Bar exam

Photo by D. BRIAN BURGHART

Bruce Lindsay is a local criminal defense attorney, but beyond that, he’s a bit of a renaissance man: a poet, musician, outdoorsman, playwright, designated driver and man about town. His new play, Please, will be performed on July 12, 17, 18 at the Underground, 555 E. Fourth St. Doors open at 6 for happy hour, and the play begins at 7:30 p.m. Tickets are $15 and are available in advance at www.renounderground.com. Regarding the theme, Lindsay suggests that while most of us live in cages, we don’t know it because we can’t see the bars.

How’s the heart?

I’m hanging in there. Every day’s a good day, every day above ground. I’m fat. I’m ugly. I’m old and I’m slow, and big guy, I’m braggin’. I’m talking shit because I’m alive.

I wanted to get something in about the play, but by the time we could get a review in, the show would be over, so I figured I’d just talk to you about it. What made you write this play? You’ve written plays before, right?

I’ve written a few plays. [The inspiration] was the death of Huguette Clark. This was about a year ago in the New York Times. She died. She was one of the last of the Dutch heiresses. There’s Guggenheim, Vanderbilts, the Clarks—you know who I’m talking about? They started way back when it used to be a Dutch colony. She was one of the last. [Editor’s note: The story grew with the telling.] She was 104 years old, and she spent decades living in asylums and hospitals under assumed names, because she was so wealthy. And she passed away, and the New York Times did a front-page review of her, basically talking what life was like 100 years ago. She was born in 1903 or something. Based on that, I sat down and I wrote the play, Please, which is about a very wealthy lady who just failed chemo, and she’s facing death, and her daughter shows up, and her husband shows up, and her ex-husband shows up. That’s sort of the basis of the play. And I know it’s kind of dark, because it’s about death, but you know, it’s funny.
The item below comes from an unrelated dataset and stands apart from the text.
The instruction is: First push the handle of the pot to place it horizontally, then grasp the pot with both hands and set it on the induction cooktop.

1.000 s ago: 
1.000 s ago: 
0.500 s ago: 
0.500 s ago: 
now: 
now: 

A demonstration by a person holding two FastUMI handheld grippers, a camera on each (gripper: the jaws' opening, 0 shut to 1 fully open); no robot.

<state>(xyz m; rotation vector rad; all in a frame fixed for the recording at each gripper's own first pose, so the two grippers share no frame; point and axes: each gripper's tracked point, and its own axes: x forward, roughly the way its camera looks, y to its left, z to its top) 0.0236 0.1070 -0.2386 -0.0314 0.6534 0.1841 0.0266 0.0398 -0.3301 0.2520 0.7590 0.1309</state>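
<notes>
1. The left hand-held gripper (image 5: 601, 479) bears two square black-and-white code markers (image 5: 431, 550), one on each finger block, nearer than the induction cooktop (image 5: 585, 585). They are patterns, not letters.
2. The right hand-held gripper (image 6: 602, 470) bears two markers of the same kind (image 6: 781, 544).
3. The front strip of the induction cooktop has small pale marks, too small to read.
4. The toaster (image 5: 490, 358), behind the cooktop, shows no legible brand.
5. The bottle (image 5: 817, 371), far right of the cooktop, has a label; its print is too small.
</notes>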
It’s funny, and it’s dark, and good plays are both those things.

If you can get around death being funny, then it’s funny, Brian. It’s funny if you can stop and go, ‘I get it; it’s funny.”

OK.

Death can be funny. Somebody has to get the last laugh in.

Exactly.

Why shouldn’t it be us? Why should God get all the last laughs? Why should God get all the good punch lines? We should get one or two in.

You had an interesting group participating. Pan Pantoja directed it. How did that come about?

Pan directed the earlier play I did. He directed the play The Ninth Circuit that we did a couple years ago. He’s real talented. He’s also playing the husband in this play. He stepped up from being director. We lost an actor, and he stepped up.

You’ve got music by Steve Patterson [XTeViON]?

It’s killer. He’s there every night rehearsing with them. I don’t know if you’ve ever heard his music. It’s sort of ethereal, sort of jazz, kind of spacey, kind of different.

Is there anything else we should talk about regarding the play?

It’s sort of the theater of the absurd by the end of the play. It’s just a little bit different. It’s one of those where the audience should be fully engaged—if not embarrassed. It goes from being a hospital to other layers of reality.